Всего на третий день пути Бакуня Дегтярь сломал лыжу.
Только что снялись со стоянки, только что впереди начала являть себя Огарок-скала, а за ней, сквозь морозную дымку, – каменные стремнины Ки́жной гряды… И на́ тебе пожалуй!
Вроде ведь ничего такого не делал. Не карабкался по торосам, испытывая крепость снегоступа опорой лишь на носок да на пятку. Не сползал с косогора, насилуя боковины и путца. Всего-навсего тропил, привычно прокладывая стезю упряжным оботурам. Даже морозная настыль была не самая жестокая. Не щерилась ледяными ножами, не грызла кожаную заплётку. Лишь тонко звякала, послушно уступая нажиму. И вдруг… Бакуня даже не услышал, как хрустнуло. Посреди очередного шага ремни под левым валенком просто обмякли, не давая опоры. Дегтярь остановился, выпростал ногу из россыпей скатного серебряного бисера. Так и есть! Деревянный обод переломился, как гнилью траченный, да по обе стороны разом. А ведь берёг, просушивал, маслил…
Делать нечего, охромевший и недовольный Бакуня соступил в сторону. Пропустил сменщика, оботуров-дорожников, потом сани.
– Левая? – присмотрелся с козел молодой Коптелка. Одна нога у парня была деревянная по колено, вроде дома сидеть, но дорога не дорога была бы без его прибауток. Он и теперь проказливо улыбнулся, вспомнив примету: – Смотри, батюшка торгован, кабы у хозяюшки в разлуке терпение не иссякло…
Слышавшие с готовностью засмеялись.
– Цыц, пустомели! – больше для виду рявкнул Бакуня. Сам не выдержал, заулыбался. С супругой Удесой он прожил в согласии двадцать два года. Кому верить, если не ей. Уж она дом рукавами не растрясёт, чести мужниной не уронит!

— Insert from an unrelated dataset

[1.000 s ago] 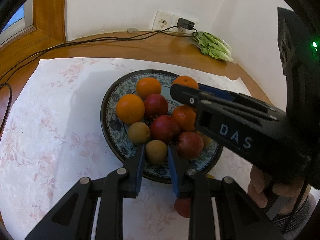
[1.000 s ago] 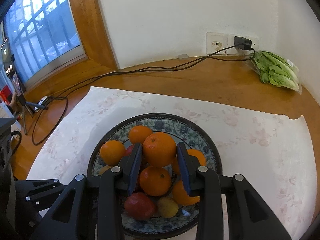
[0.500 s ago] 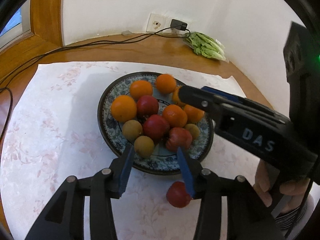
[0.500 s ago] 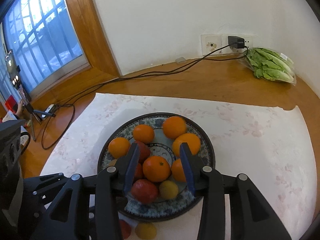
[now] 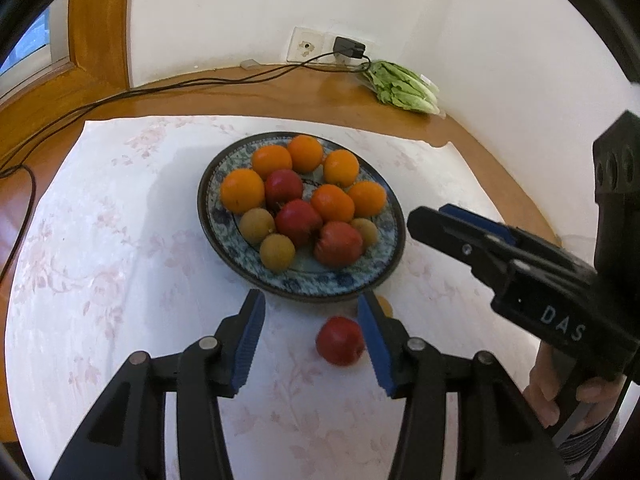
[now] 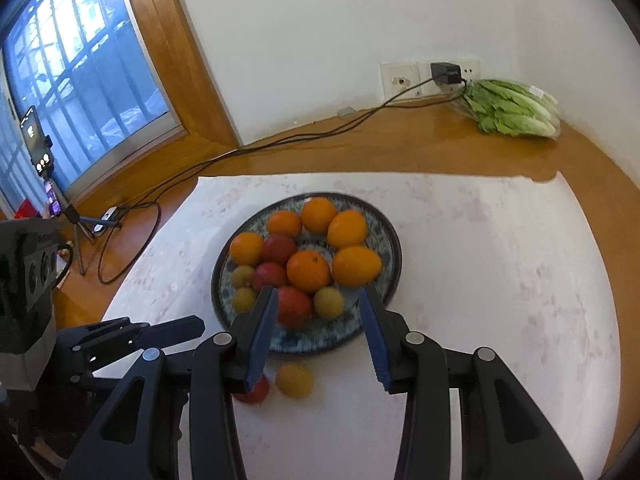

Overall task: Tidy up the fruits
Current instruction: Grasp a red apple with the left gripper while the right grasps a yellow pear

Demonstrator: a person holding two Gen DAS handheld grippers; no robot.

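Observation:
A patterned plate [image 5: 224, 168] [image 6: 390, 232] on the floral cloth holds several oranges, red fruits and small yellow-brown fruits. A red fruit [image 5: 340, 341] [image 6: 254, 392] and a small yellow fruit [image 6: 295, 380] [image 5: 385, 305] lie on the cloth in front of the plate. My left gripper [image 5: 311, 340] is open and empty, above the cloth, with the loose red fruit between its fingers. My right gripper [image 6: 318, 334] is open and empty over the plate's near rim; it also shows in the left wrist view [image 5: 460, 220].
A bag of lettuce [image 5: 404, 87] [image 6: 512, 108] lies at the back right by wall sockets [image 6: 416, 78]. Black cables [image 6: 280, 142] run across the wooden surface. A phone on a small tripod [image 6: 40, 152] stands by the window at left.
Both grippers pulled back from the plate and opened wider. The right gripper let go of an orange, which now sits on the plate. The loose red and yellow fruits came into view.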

Только ребятам хоть кол на голове затеши. Которую весну выбирался с ними Бакуня на бойкие купилища Левобережья – а молодцы всё пошучивали о большаке и большухе. Иные сами успели жениться, над ними, вестимо, тоже трунили. Однако галухи по поводу хозяев были самыми старыми, памятными, любимыми.
Покидая свой зеленец, Бакуня неизменно ждал, когда начнутся потешки. Дождавшись – облегчённо переводил дух. Смеются – значит отходят от домашней тоски, врабатываются в походную жизнь.
Нынче лихословы отважились помянуть даже меньшую Бакуничну.
– А то кабы Аюшка не забыла святой воли родительской, мила дружка не приветила. Да вперегон старшей сестрице… – запустил ломким, почти мальчишеским голосом всё тот же Коптелка.
Работники постарше цыкнули на болтуна. Как люди говорят: шути, да оглядывайся.
Передние сани без натуги двигались проторённым путём. Тяга ли двум по-зимнему косматым быкам жилой оболок с одеялами и припасом! Бакуня шагнул в полозновицу, догнал, подсел сзади. Неторопливо отвязал поломанный снегоступ. Присмотрелся, досадливо качнул головой. Обод, похоже, отслужил. Так сломался, что в дороге толком и не поправишь. Разве от большого горя палками надвязать. Дома можно бы склеить, но веры ему, склеенному, как луку надломленному.
«Оттает, поглядим. Заплётка ещё может в дело сгодиться…»
Сколько лет полной чашей был его дом, а бережливая привычка держалась.
Бакуня по пояс влез в оболок, ощупью добыл лапку для смены, но сразу обуваться не стал. Задержался, покоясь на озадке саней, с удовольствием глядя, как покидают след кованые полозья, как дышит густым паром вторая упряжка. Задние сани были знатно нагружены. Под широкой полстиной опрятными рядами выпирали бочонки, маленькие и побольше. Все – туго заколоченные, но запах земляного дёгтя не ведал преград. Кому – смрад злолютый. Кому – сегодняшнее достояние, завтрашние прибытки.